• WHAT IS BEING ASKED: Nothing in the data may be altered, so output all of it exactly.

• AVAILABLE DATA:
--- START ---

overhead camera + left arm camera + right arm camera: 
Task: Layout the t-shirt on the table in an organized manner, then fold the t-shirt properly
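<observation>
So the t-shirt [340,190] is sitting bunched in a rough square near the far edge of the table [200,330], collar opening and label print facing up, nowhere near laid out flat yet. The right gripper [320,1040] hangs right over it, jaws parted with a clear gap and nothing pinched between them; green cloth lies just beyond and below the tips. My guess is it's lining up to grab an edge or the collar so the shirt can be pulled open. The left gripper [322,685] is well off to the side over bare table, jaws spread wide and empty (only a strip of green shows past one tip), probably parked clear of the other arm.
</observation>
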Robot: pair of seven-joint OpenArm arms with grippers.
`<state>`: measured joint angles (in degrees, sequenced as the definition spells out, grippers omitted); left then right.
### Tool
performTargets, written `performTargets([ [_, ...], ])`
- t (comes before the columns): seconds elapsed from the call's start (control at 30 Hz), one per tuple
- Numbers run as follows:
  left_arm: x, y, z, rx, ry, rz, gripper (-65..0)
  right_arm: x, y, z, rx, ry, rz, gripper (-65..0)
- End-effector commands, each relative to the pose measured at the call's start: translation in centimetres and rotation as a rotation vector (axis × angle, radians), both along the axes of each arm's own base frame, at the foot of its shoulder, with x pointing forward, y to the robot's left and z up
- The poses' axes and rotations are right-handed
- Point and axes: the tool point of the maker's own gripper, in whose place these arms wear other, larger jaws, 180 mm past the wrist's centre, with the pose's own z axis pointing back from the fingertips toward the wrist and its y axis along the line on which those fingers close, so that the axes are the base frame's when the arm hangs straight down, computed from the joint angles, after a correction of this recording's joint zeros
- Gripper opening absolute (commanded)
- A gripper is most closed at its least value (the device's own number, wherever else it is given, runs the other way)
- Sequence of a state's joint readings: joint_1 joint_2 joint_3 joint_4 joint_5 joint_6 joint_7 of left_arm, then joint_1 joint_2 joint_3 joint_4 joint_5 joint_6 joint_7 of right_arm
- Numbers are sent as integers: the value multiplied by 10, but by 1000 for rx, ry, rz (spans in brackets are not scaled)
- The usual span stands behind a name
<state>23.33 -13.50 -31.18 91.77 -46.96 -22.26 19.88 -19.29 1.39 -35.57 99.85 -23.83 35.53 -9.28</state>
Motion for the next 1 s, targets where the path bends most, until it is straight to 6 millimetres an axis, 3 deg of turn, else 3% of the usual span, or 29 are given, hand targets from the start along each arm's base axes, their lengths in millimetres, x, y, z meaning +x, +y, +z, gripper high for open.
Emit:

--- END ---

• RESPONSE AREA:
overhead camera + left arm camera + right arm camera: 
Task: Layout the t-shirt on the table in an organized manner, then fold the t-shirt properly
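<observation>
So the t-shirt [340,190] is sitting bunched in a rough square near the far edge of the table [200,330], collar opening and label print facing up, nowhere near laid out flat yet. The right gripper [320,1040] hangs right over it, jaws parted with a clear gap and nothing pinched between them; green cloth lies just beyond and below the tips. My guess is it's lining up to grab an edge or the collar so the shirt can be pulled open. The left gripper [322,685] is well off to the side over bare table, jaws spread wide and empty (only a strip of green shows past one tip), probably parked clear of the other arm.
</observation>
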Robot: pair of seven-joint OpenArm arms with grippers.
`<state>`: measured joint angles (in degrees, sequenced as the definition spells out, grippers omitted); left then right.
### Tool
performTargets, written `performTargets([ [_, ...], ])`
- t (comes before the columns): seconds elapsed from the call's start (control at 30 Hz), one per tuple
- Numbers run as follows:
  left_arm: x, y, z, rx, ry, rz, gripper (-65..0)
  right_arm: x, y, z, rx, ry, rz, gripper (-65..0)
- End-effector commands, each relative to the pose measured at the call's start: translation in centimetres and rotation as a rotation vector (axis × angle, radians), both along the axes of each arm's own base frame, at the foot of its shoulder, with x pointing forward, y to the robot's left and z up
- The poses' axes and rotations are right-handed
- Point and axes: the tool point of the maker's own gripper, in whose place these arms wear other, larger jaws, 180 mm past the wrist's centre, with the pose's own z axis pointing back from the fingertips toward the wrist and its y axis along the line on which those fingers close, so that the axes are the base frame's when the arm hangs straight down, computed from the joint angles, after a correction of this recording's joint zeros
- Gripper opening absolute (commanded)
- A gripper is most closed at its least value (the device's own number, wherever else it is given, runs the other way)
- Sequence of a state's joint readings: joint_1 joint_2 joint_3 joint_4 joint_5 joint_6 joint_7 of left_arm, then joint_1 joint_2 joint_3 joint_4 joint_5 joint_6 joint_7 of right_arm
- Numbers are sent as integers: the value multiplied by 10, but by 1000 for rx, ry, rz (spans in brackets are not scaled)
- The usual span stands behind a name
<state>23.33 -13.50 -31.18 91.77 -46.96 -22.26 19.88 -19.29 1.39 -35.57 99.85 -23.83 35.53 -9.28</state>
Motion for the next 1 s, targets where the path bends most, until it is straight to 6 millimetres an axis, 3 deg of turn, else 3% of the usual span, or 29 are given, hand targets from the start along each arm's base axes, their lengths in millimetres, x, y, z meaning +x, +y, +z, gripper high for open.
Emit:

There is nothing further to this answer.